Conventional lenses—which create images by capturing light waves emitted by an illuminated object and then bending these light waves into focus—can resolve images no smaller than about half the wavelength of the illuminating (incident) light. Superlenses capture the evanescent light waves, which carry detailed information about features that are significantly smaller. Because evanescent waves dissipate after traveling a short distance, conventional lenses seldom see them. And while a superlens made of a metamaterial focuses propagating waves and reconstructs evanescent waves arising from the illuminated objects in the same plane, the perovskite-based superlens ignores propagating waves and only reconstructs evanescent fields. “These fields generate the sub-wavelength images that we study with near-field infrared microscopy,” says Susanne Kehr, lead author of a paper describing the work.1
This research represents the first application of perovskite to superlensing, and perovskites hold a number of advantages over metamaterials for superlensing, say Kehr and metamaterials expert Yongmin Liu.
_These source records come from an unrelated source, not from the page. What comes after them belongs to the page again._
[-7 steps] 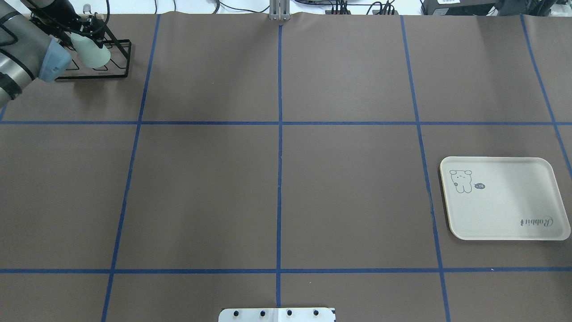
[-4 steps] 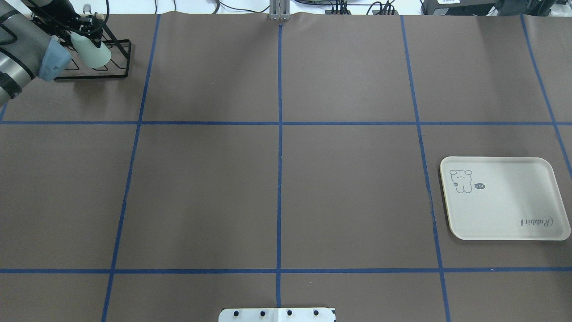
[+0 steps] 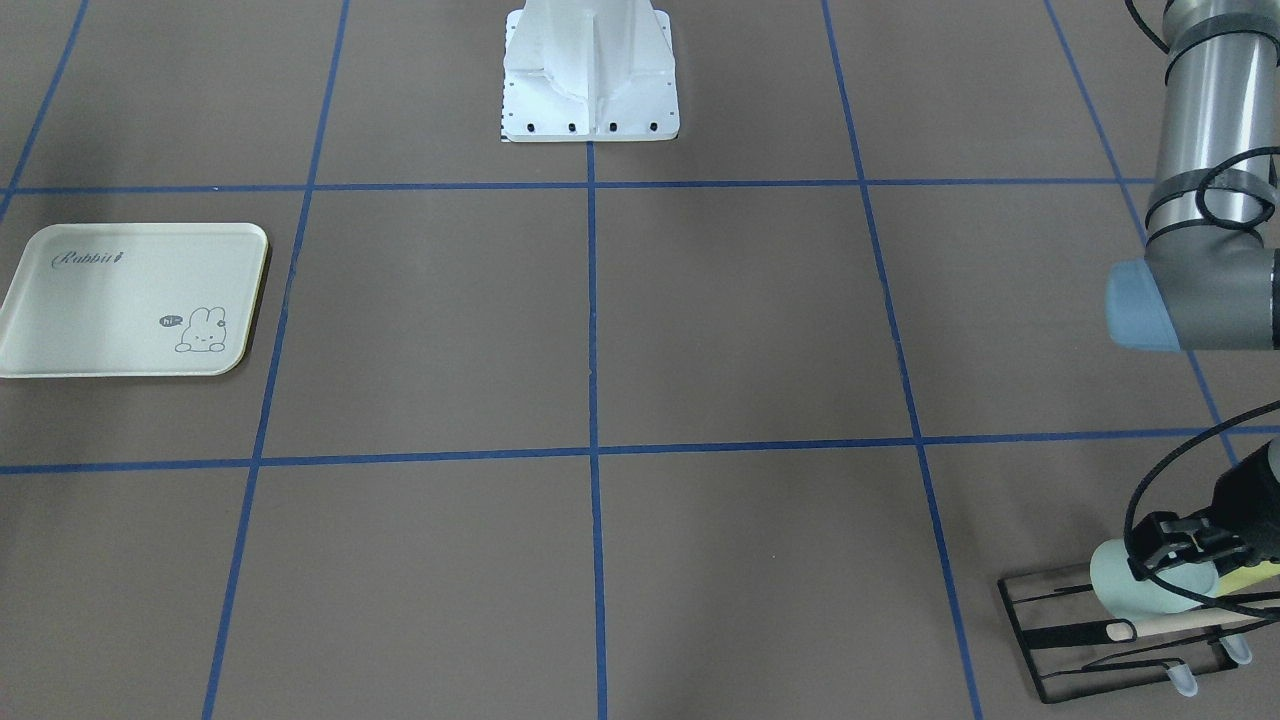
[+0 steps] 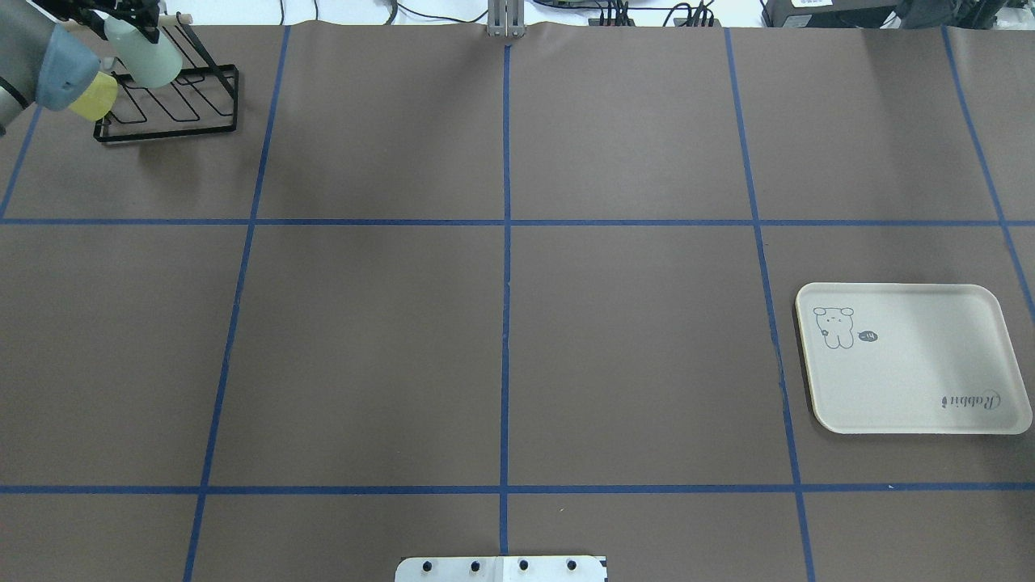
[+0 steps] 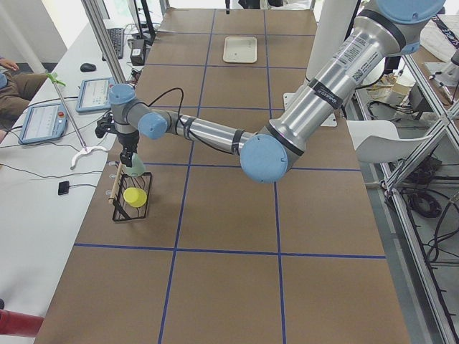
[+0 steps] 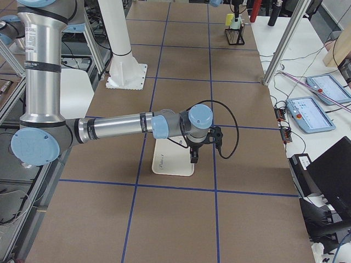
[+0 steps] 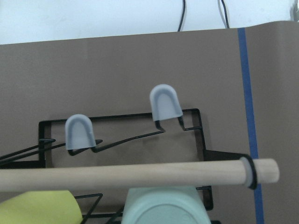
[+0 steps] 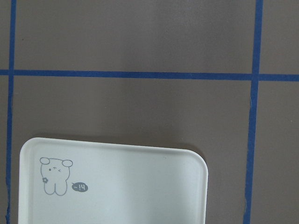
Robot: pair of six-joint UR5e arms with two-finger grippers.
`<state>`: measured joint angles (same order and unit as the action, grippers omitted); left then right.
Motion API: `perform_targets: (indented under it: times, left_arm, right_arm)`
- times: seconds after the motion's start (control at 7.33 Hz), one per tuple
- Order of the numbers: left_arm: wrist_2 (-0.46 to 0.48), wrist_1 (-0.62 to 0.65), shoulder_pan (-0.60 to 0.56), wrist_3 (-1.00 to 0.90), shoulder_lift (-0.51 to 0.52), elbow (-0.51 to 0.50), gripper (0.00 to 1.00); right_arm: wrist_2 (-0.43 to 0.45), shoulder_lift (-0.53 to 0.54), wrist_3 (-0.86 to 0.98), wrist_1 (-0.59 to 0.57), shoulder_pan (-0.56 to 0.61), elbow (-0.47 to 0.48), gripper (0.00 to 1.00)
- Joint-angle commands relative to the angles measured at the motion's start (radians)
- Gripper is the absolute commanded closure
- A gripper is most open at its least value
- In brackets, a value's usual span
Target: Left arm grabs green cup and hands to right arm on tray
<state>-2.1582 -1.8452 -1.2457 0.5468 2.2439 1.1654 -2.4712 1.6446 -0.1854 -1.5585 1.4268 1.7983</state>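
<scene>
Left gripper [image 3: 1172, 556] is clamped on the green cup [image 4: 152, 63]. The cup is tilted on its side over the black wire rack [image 3: 1065, 634] at the table's far left corner; can't tell if it touches the wires. The yellow-green cup [image 4: 95, 97] lies in the rack just beside it. A wooden dowel [image 7: 140, 175] crosses close by both cups. The tray [image 4: 914, 388] lies flat on the table's right side, well apart from the green cup. The right gripper [image 6: 193, 158] hangs over the tray; it shows only from the side, so can't tell if it's released or clenched.
</scene>
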Motion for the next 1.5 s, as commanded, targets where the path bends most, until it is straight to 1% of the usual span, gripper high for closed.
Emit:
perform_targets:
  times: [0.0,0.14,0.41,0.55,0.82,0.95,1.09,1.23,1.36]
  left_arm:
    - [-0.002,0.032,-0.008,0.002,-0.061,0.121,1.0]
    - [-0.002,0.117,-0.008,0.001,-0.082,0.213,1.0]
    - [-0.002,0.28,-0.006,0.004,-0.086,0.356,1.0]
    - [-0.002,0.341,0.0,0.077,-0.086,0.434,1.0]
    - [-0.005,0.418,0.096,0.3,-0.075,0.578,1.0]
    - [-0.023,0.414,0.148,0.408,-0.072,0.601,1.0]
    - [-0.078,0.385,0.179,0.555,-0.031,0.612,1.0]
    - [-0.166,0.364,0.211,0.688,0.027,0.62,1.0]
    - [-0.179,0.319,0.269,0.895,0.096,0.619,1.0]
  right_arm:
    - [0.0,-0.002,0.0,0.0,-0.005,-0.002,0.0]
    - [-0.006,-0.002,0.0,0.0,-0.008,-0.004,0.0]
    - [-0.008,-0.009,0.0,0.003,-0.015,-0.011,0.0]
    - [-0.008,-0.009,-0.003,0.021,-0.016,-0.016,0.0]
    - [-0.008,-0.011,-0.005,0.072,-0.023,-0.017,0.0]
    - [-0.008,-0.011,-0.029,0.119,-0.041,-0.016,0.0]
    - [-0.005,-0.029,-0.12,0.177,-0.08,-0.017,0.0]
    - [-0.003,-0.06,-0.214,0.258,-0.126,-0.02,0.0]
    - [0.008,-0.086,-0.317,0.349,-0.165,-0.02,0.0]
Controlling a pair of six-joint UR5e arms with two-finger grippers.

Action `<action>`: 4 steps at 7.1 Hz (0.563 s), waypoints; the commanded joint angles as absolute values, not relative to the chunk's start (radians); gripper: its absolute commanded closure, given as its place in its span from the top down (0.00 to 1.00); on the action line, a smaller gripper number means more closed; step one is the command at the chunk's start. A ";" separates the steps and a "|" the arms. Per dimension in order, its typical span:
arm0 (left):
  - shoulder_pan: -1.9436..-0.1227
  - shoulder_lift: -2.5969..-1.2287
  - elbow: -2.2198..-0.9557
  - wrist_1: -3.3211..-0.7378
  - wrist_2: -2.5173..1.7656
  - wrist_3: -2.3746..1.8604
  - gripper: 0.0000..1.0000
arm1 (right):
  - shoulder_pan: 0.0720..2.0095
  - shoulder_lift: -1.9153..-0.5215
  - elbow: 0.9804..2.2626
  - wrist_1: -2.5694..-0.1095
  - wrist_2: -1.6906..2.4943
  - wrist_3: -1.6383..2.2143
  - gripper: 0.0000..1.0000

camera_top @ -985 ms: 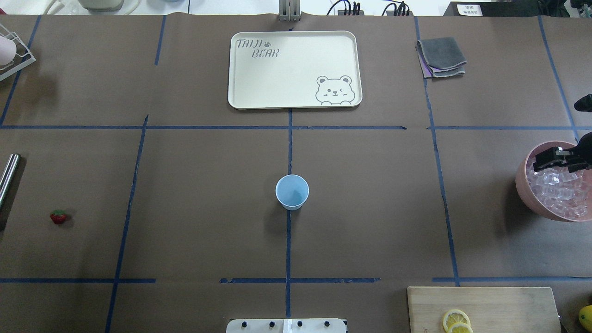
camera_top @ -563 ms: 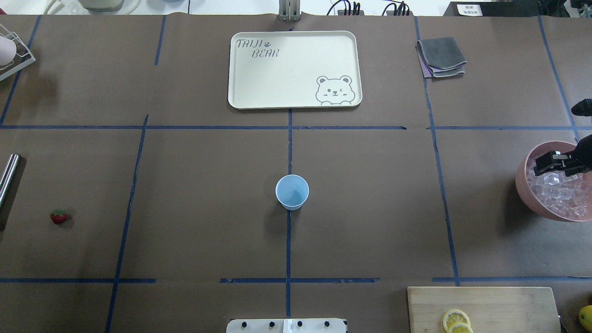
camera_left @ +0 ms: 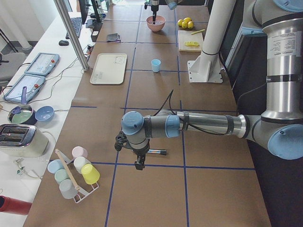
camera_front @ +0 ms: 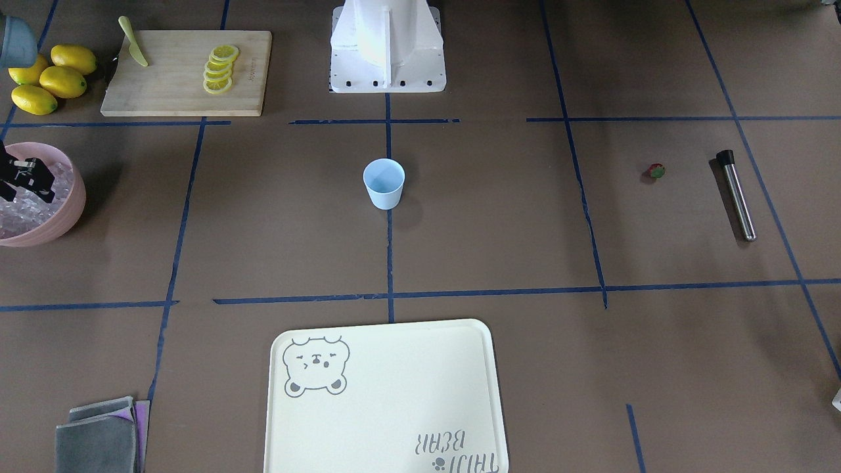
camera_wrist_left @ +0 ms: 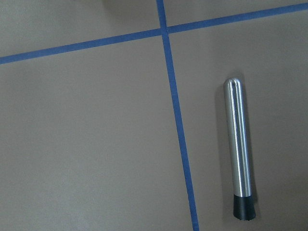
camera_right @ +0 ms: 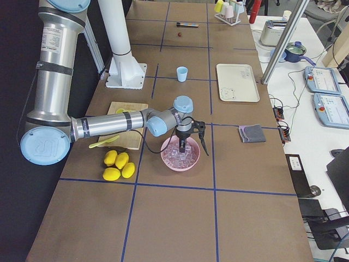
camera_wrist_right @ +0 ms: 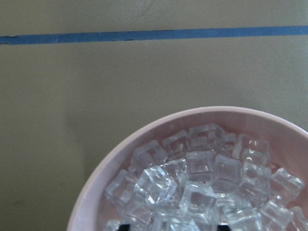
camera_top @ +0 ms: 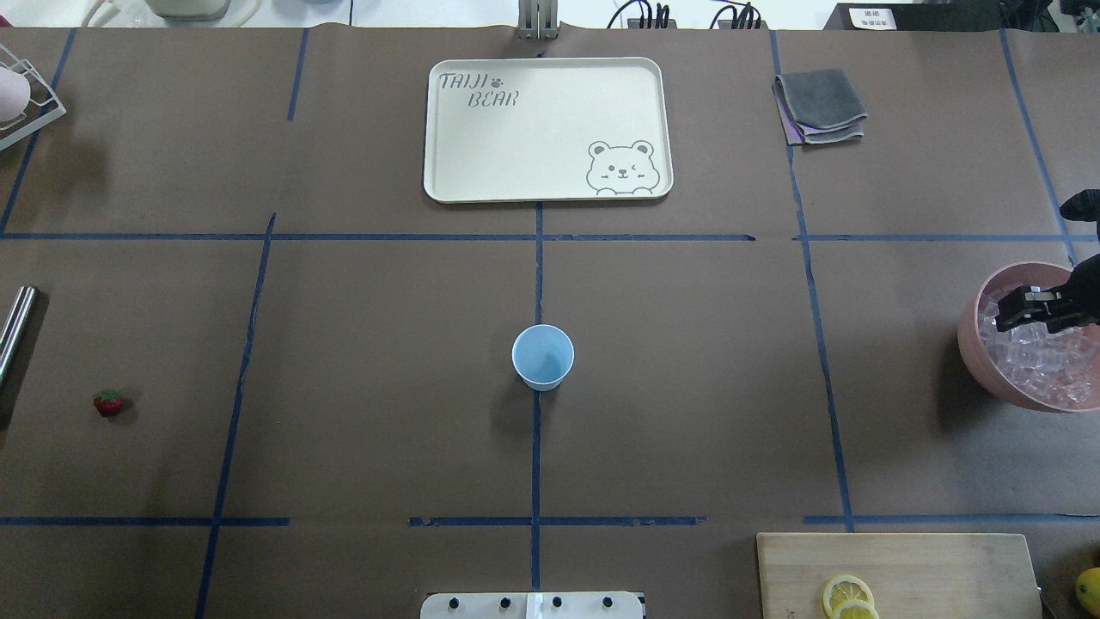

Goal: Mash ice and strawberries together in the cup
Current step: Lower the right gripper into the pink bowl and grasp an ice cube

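Note:
The light-blue cup stands upright and empty-looking at the table's centre. A single small red strawberry lies far to the left. Ice fills the pink bowl at the right edge. My right gripper is down inside that bowl, open; the right wrist view shows its two dark tips apart over the cubes. My left gripper hangs over the steel muddler at the far left end. It shows only in the exterior left view, so I cannot tell its state.
A cream bear tray lies at the back centre and folded grey cloths at the back right. A wooden board with lemon slices sits near the base, whole lemons beside it. A cup rack stands past the muddler.
My right gripper has sunk lower into the pink bowl, closer to the ice. The cup and strawberry have not moved.

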State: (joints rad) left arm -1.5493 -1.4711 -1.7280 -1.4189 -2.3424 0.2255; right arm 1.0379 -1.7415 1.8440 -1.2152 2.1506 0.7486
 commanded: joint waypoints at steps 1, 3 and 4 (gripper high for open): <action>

The perovskites they used, bismuth ferrite and strontium titanate, feature a low rate of photon absorption, and can be grown as epitaxial multilayers whose highly crystalline quality reduces interface roughness—which means reduced photon loss. This combination of low absorption and low scattering loss significantly improves resolution. Ramesh and his co-authors say that the multiferroic bismuth ferrite layer should make their superlens tunable through the application of an external electric field. This tunability could be used to change the superlensing wavelength or sharpen the final image—or more importantly, to turn the superlensing effect on and off, which would make it possible to activate and deactivate certain local areas of the lens.
“Most biomolecules have specific absorption and radiation features in this range that depend on their chemical composition and therefore yield a fingerprint in the spectra,” says Liu. “However, compared with optical wavelengths, there are significant limitations in the basic components available today for biophotonic delivery in the mid-infrared. Our superlens has the potentials to eliminate these limitations.”
1. S.C. Kehr et al., Nature Comm. 2, 249 (2011).